Since 1992, both buildings have been gazetted as national monuments, and are subject to preservation guidelines under the authority of the Preservation of Monuments Board. They were vacated in 2005, and have since been used occasionally, for example, in 2006 as one of the exhibition venues for the Singapore Biennale 2006 and as a registration centre for delegates of the International Monetary Fund/World Bank meetings. Architects participating in the competition will be provided with the preservation guidelines but are encouraged to develop innovative ideas.

This architectural competition is organised by MICA in association with the Singapore Institute of Architects.

The competition will be conducted in two stages. The first stage, an open ideas competition, will look for initial design ideas, and be judged on design philosophy and task appreciation. Entries at Stage I are kept anonymous and competitors’ identities will be revealed to the jury after they have been shortlisted for the second stage. Shortlisted competitors will move to Stage II, a design development competition, where they will be asked to develop their initial concepts and demonstrate the workability of their proposals against a budget.
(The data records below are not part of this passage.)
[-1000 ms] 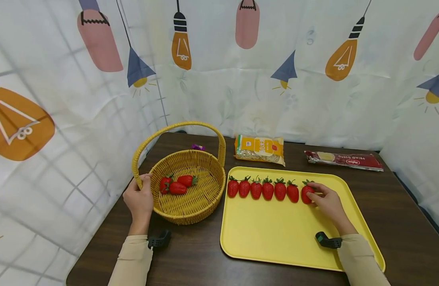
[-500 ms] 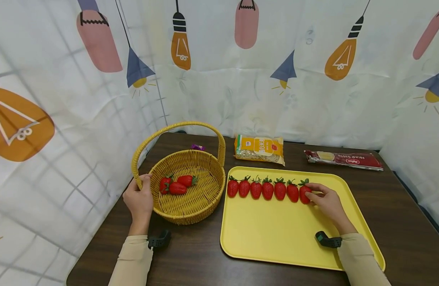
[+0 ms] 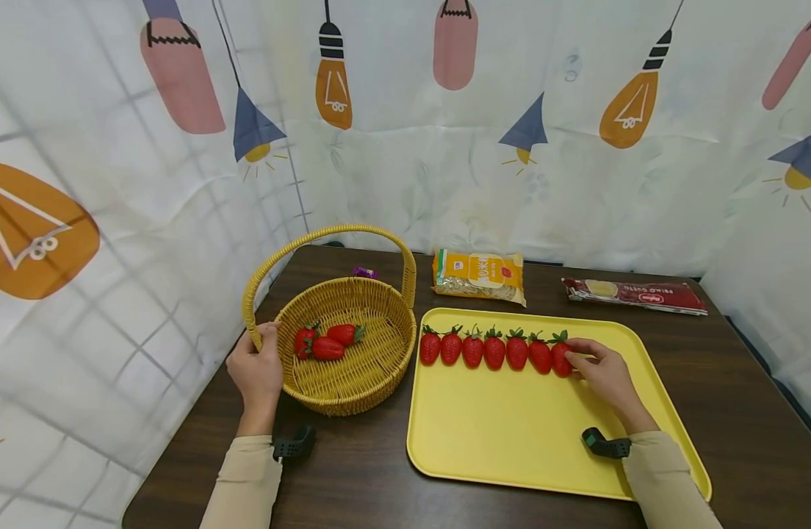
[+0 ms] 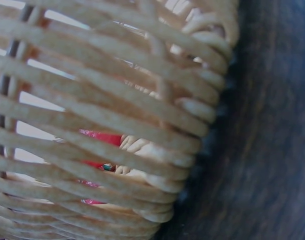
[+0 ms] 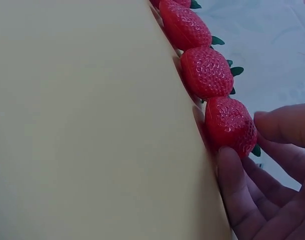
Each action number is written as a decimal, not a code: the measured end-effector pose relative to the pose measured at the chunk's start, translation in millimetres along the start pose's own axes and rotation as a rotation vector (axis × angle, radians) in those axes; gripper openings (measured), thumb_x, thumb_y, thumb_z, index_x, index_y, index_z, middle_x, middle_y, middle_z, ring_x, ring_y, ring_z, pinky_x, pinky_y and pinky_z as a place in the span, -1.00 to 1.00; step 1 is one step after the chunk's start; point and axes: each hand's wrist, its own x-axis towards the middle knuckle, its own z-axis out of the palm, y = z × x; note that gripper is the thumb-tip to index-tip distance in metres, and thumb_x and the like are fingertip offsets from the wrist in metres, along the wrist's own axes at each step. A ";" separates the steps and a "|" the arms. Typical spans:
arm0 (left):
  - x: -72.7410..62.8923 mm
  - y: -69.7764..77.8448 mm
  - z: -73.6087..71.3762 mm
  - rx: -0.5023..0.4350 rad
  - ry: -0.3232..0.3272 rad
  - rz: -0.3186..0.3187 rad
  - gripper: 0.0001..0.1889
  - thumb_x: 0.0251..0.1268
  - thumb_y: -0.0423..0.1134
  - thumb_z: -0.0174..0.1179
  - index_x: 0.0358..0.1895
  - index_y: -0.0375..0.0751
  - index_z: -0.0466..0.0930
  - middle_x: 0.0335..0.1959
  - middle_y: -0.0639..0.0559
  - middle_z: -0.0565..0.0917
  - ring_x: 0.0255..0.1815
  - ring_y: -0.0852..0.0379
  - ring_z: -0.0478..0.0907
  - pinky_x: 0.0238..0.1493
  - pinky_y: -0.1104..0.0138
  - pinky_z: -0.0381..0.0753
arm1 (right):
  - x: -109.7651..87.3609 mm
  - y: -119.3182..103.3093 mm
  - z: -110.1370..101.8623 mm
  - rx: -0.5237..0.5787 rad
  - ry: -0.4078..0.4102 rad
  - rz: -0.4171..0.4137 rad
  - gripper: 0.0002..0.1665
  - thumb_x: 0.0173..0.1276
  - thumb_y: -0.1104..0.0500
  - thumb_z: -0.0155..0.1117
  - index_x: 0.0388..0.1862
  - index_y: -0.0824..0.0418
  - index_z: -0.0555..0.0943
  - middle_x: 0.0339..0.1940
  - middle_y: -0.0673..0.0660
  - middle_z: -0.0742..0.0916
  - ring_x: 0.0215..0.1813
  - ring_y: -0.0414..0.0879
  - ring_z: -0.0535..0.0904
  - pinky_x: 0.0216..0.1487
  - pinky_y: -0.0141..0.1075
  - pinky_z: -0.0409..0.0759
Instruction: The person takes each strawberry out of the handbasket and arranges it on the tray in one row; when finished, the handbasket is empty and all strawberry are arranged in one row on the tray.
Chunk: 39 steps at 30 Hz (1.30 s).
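The row (image 3: 494, 353) has been closed up by the strawberry (image 3: 560, 361) pinched in the right hand (image 3: 608, 377); the handle (image 3: 408, 275) is gripped by the left hand (image 3: 257, 369).

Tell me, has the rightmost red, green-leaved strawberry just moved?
Yes: the rightmost strawberry moved left across the yellow rectangular tray, toward the neighbouring strawberry.

Round yellow wicker basket (image 3: 344, 405) on the worktop (image 3: 352, 477), hoop handle raised; three strawberries (image 3: 328, 349) clustered in its left half. On the yellow tray (image 3: 491, 433), one glossy red strawberry (image 3: 560, 361), pinched, leaves toward far rim, touching its neighbour, right-hand end of a row with six similar strawberries (image 3: 494, 353).
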 end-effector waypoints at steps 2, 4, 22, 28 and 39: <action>0.3 -0.3 0.3 -0.001 0.003 0.004 -0.72 0.45 -0.20 0.09 -0.24 -0.23 0.79 -0.33 -0.14 0.75 -0.77 0.35 0.14 -0.65 0.43 0.11 | -0.1 -0.7 -1.1 -0.007 0.019 0.031 -0.41 0.49 -0.03 0.13 0.29 0.37 0.46 0.18 0.40 0.56 -0.24 -0.32 0.65 -0.21 -0.41 0.63; 0.6 -0.5 0.5 -0.001 0.004 0.005 -0.72 0.44 -0.20 0.09 -0.24 -0.22 0.79 -0.33 -0.14 0.75 -0.76 0.34 0.16 -0.64 0.42 0.13 | -0.1 -0.4 -3.4 -0.009 0.053 0.076 -0.39 0.50 -0.09 0.09 0.29 0.34 0.47 0.12 0.35 0.58 -0.28 -0.27 0.66 -0.23 -0.42 0.63; -2.5 0.7 -1.6 -0.016 -0.024 -0.018 -0.71 0.46 -0.15 0.08 -0.11 -0.20 0.78 -0.82 0.14 0.46 -0.90 0.24 -0.03 -0.80 0.38 0.03 | -7.2 -73.1 15.7 0.184 -0.004 -0.127 -0.49 0.48 -0.02 0.15 0.17 0.35 0.53 -0.01 0.19 0.68 -0.17 -0.02 0.60 -0.15 -0.28 0.66; -2.6 -1.5 -2.0 -0.028 -0.007 -0.043 -0.73 0.43 -0.19 0.12 -0.11 -0.25 0.77 -0.29 -0.18 0.76 -0.86 0.31 0.04 -0.72 0.43 0.09 | -2.0 -110.2 58.3 0.205 -0.166 -0.215 -0.62 0.47 0.08 0.18 0.10 0.32 0.57 0.02 0.36 0.63 -0.16 0.02 0.63 -0.14 -0.22 0.67; -2.0 -1.7 -1.0 -0.032 -0.017 -0.024 -0.70 0.42 -0.16 0.17 -0.07 -0.32 0.74 -0.10 -0.08 0.75 -0.75 0.37 0.24 -0.58 0.48 0.19 | 0.1 -160.3 144.4 0.235 -0.335 -0.381 -0.72 0.44 0.17 0.22 0.02 0.31 0.64 -0.04 0.26 0.71 -0.22 0.24 0.65 -0.20 -0.17 0.66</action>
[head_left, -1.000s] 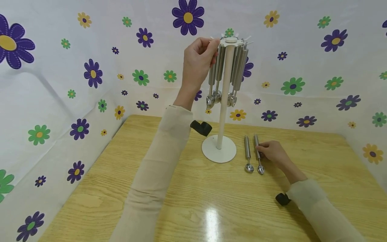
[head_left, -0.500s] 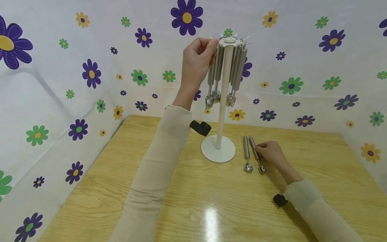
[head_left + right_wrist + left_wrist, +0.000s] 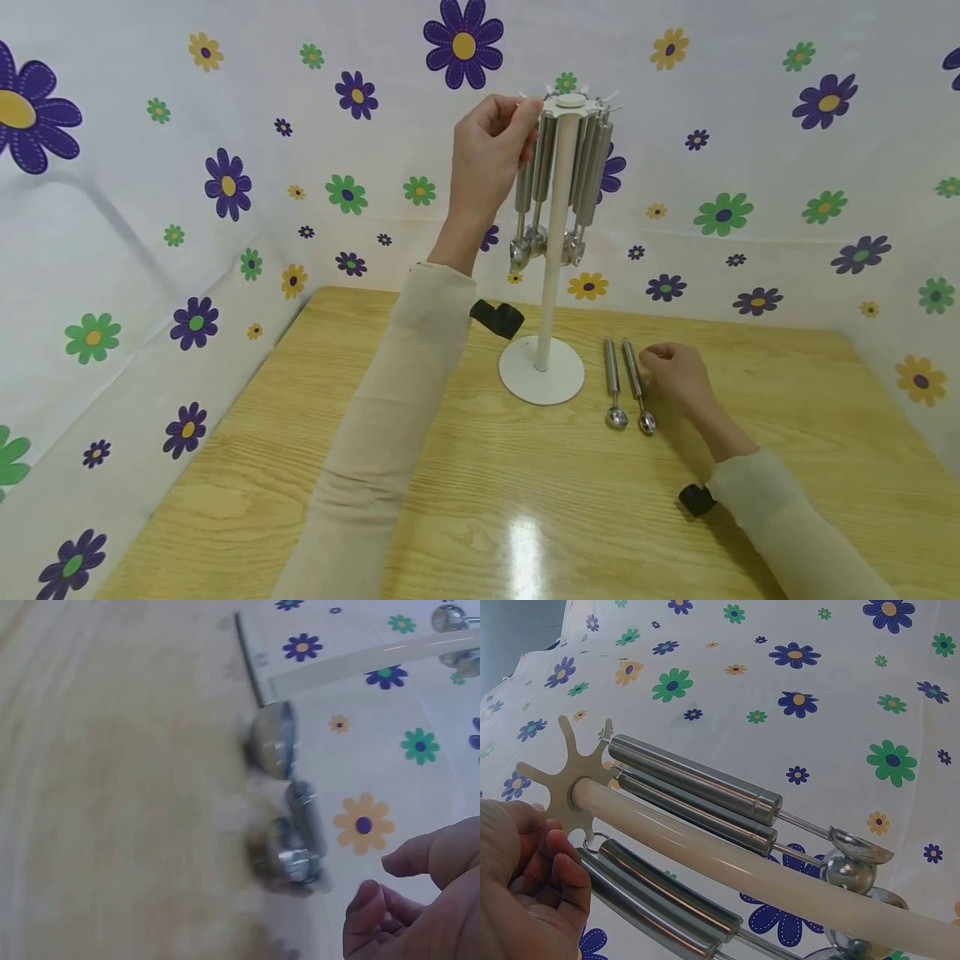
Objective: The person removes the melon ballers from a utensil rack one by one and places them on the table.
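one scoop [image 3: 637,387] now released

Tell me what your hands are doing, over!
Left hand pinching the rack's top disc. Right hand beside two scoops on the table, holding nothing. Nothing in the way.

2 scoops [image 3: 627,385] on the table [image 3: 225,467] — right of the stand [image 3: 551,250], left of the right hand [image 3: 675,377].
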Demonstrator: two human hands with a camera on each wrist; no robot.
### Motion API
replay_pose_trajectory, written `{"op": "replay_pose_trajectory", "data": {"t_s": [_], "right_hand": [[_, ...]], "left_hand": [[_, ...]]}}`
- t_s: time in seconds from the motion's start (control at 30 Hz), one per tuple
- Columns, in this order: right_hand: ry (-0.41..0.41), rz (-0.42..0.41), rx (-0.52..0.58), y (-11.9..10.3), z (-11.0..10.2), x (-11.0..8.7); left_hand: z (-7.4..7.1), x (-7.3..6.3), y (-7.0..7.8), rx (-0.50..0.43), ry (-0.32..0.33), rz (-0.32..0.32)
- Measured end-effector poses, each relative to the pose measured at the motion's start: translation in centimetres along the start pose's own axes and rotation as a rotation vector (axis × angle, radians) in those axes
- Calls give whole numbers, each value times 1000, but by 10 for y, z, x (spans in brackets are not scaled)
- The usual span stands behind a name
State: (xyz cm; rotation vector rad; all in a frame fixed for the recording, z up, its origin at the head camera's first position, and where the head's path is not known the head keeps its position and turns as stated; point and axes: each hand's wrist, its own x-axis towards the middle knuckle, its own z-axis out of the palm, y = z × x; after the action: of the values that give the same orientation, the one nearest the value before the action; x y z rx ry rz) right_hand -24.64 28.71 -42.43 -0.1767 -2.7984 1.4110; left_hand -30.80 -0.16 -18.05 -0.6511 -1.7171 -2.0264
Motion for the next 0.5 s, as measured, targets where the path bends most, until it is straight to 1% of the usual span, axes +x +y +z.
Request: {"op": "replay_pose_trajectory", "data": {"t_s": [0.07, 0.13, 0.3, 0.43, 0.5], "right_hand": [[3, -28, 42, -7, -4, 1], [-2, -66, 113, -19, -9, 3], [14, -193, 227, -63, -22, 1], [58, -293, 254, -103, -31, -4], [77, -329, 255, -123, -36, -6]], "left_hand": [[0, 0, 0, 3, 2, -1], [0, 0, 0, 1, 5, -2], [1, 0, 1, -10, 0, -3], [1, 0, 1, -6, 1, -4], [2, -1, 0, -3, 0, -4]]}}
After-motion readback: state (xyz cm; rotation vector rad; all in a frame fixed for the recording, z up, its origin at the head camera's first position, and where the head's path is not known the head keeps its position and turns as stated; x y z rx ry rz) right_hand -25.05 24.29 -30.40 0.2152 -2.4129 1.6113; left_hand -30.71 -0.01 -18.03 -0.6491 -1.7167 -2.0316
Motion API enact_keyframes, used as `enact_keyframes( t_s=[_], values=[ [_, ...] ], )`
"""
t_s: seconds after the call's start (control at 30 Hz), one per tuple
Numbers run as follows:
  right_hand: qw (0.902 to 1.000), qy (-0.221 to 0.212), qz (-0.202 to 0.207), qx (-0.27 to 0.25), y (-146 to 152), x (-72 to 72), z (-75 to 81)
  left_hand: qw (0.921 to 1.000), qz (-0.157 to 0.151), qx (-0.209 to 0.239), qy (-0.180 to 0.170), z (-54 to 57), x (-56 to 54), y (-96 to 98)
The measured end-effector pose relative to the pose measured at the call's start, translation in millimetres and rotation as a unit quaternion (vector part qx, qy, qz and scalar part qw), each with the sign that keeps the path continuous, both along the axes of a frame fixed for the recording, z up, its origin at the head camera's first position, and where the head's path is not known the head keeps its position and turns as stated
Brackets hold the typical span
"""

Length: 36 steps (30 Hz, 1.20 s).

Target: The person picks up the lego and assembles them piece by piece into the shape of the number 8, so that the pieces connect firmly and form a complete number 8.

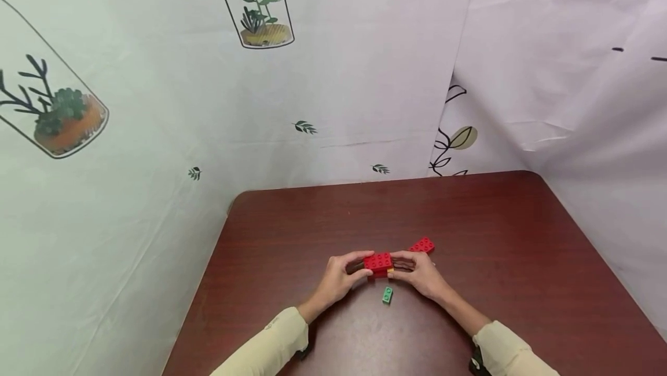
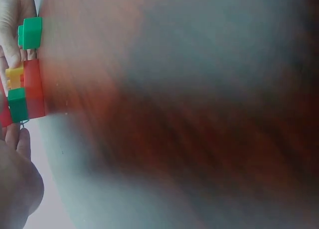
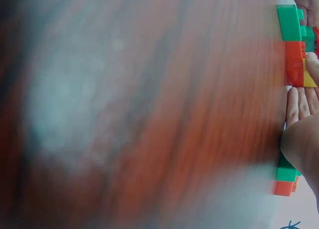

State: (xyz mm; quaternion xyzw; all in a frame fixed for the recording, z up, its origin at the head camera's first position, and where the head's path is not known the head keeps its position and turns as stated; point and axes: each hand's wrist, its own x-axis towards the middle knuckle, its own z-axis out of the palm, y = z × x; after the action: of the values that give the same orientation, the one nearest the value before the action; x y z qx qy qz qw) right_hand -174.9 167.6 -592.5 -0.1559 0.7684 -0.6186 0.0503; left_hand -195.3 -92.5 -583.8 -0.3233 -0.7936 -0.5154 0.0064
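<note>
Both hands hold a small stack of toy building bricks between them, low over the table. On top is a red brick [image 1: 378, 261]; its left end is pinched by my left hand [image 1: 336, 274]. From the other side, my right hand [image 1: 424, 274] grips the stack, thumb against a yellow brick [image 3: 310, 75]. That yellow brick and a green brick [image 2: 18, 104] sit side by side on a lower red brick [image 2: 34, 89]. Close in front of the stack lies a loose small green brick [image 1: 387, 295]. Fingers hide the stack's ends.
Behind my right hand lies another red brick [image 1: 424, 244], partly covered; the right wrist view shows a green brick [image 3: 286, 169] there too. The dark red-brown table [image 1: 292, 219] meets patterned white sheeting [image 1: 339, 103] at the back and sides.
</note>
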Motion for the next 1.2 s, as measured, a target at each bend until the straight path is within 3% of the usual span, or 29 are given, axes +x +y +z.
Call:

At the end of the two-stage competition, the jury will select not more than three winners, where one winner may be commissioned in end 2007 to design and build the National Art Gallery.

Extending an invitation to architects from Singapore and around the world to come forward with bold and creative ideas, Dr Balaji said, “The competition presents an exciting and unique opportunity for top talents from Singapore and around the world to not only shape the Civic District but to also steer Singapore to the forefront of global cities and define our presence as a visual arts hub.”

The competition brief for Stage I, terms and conditions will be available on the website at www.nationalartgallery.sg from 23 February 2007 onwards. The closing date for Stage I is 13 April 2007.